The updated IOC policy mandates that athletes get tested for the SRY gene — which is usually attached to Y chromosomes but may also indicate hormone variations — in order to qualify for women's competitions and Olympic qualifiers. Last month, a coalition of 90 human rights and sports organizations urged the IOC to not use SRY "sex testing," which they said would "set women's sports back 30 years."
Despite evidence suggesting that trans women's athletic performance tends to match or be at a disadvantage to that of cis women, the new policy aligns with Donald Trump's targeting of trans athletes ahead of the 2028 Los Angeles Olympics.
Olympic runner Caster Semenya denounced the IOC's decision in a statement to BBC, saying, "If the IOC had truly listened — if [IOC] President [Kirsty] Coventry had done what evidence-based policy demands — this policy would not exist."

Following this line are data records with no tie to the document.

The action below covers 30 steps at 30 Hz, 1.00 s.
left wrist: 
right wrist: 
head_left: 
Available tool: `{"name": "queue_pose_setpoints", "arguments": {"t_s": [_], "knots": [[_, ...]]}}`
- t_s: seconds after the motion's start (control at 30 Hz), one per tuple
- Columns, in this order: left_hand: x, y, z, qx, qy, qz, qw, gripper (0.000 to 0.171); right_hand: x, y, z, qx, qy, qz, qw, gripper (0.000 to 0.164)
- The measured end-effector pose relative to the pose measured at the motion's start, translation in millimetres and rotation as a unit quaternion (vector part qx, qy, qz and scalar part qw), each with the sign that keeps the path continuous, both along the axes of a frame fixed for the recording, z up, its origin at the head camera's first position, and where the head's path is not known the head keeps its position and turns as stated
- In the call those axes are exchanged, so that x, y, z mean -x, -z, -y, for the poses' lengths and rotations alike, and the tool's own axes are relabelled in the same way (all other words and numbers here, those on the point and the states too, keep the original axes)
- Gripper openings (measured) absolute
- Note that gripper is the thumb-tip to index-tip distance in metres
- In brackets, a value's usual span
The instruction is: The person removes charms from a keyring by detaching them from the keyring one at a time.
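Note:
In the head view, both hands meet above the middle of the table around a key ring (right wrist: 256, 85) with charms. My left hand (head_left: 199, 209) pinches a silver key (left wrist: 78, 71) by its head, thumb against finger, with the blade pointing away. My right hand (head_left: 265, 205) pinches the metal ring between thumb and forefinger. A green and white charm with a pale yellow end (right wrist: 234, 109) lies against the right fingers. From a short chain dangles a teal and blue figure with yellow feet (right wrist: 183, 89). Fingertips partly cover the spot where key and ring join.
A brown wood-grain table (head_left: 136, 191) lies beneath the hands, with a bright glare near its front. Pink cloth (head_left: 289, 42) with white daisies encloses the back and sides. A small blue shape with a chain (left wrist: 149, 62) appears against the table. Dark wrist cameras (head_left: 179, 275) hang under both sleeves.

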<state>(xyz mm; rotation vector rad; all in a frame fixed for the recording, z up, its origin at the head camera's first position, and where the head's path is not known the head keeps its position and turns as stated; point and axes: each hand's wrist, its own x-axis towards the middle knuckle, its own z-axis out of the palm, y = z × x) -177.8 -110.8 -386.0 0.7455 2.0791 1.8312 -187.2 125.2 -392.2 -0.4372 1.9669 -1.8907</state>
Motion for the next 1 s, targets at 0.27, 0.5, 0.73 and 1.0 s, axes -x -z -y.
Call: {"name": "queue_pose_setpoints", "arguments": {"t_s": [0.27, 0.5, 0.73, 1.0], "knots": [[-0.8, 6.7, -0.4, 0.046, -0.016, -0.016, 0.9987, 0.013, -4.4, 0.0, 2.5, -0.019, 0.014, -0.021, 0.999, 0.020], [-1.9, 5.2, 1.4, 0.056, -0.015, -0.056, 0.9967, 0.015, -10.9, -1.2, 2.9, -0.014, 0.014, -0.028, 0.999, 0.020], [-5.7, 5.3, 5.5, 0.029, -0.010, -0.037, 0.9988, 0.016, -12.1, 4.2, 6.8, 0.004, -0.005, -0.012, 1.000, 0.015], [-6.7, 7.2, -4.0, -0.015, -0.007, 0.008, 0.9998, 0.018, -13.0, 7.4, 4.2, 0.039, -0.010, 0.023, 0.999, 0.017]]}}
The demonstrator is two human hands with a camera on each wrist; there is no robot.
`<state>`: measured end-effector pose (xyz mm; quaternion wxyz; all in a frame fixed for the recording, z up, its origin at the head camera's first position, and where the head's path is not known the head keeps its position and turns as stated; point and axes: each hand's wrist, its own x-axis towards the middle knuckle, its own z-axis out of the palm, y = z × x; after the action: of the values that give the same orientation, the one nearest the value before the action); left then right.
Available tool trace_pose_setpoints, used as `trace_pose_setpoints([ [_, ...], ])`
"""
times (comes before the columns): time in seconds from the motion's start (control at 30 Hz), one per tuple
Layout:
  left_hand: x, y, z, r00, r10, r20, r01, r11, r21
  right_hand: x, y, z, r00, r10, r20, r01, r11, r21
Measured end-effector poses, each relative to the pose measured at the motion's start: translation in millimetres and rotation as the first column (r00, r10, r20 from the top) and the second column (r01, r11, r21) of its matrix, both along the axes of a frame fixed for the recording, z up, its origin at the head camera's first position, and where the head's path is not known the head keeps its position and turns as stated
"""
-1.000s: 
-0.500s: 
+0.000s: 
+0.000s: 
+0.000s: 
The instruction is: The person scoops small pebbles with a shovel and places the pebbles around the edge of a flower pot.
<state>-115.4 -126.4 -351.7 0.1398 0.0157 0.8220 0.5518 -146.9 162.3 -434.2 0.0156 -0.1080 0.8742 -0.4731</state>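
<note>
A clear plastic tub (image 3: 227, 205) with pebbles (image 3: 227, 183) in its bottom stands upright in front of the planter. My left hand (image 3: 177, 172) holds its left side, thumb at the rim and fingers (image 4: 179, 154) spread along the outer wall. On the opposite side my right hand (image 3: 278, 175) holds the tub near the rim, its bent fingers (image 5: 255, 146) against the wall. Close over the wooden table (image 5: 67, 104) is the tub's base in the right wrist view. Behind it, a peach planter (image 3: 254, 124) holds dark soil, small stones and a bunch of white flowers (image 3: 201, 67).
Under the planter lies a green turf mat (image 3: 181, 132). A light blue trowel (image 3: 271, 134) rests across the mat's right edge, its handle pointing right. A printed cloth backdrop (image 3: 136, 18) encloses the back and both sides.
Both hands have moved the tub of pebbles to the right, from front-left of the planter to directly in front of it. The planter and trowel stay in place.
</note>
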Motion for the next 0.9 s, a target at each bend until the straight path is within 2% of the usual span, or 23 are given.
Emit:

In 2023, the European Court of Human Rights ruled that the international governing body for track and field had discriminated against Semenya, a cis woman, by telling her that she must lower her naturally occurring hormone levels in order to compete.
"[This policy] does not smell of science. It smells of stigma," Semenya's statement continued. "It was not born from care for athletes. It was born from political pressure..."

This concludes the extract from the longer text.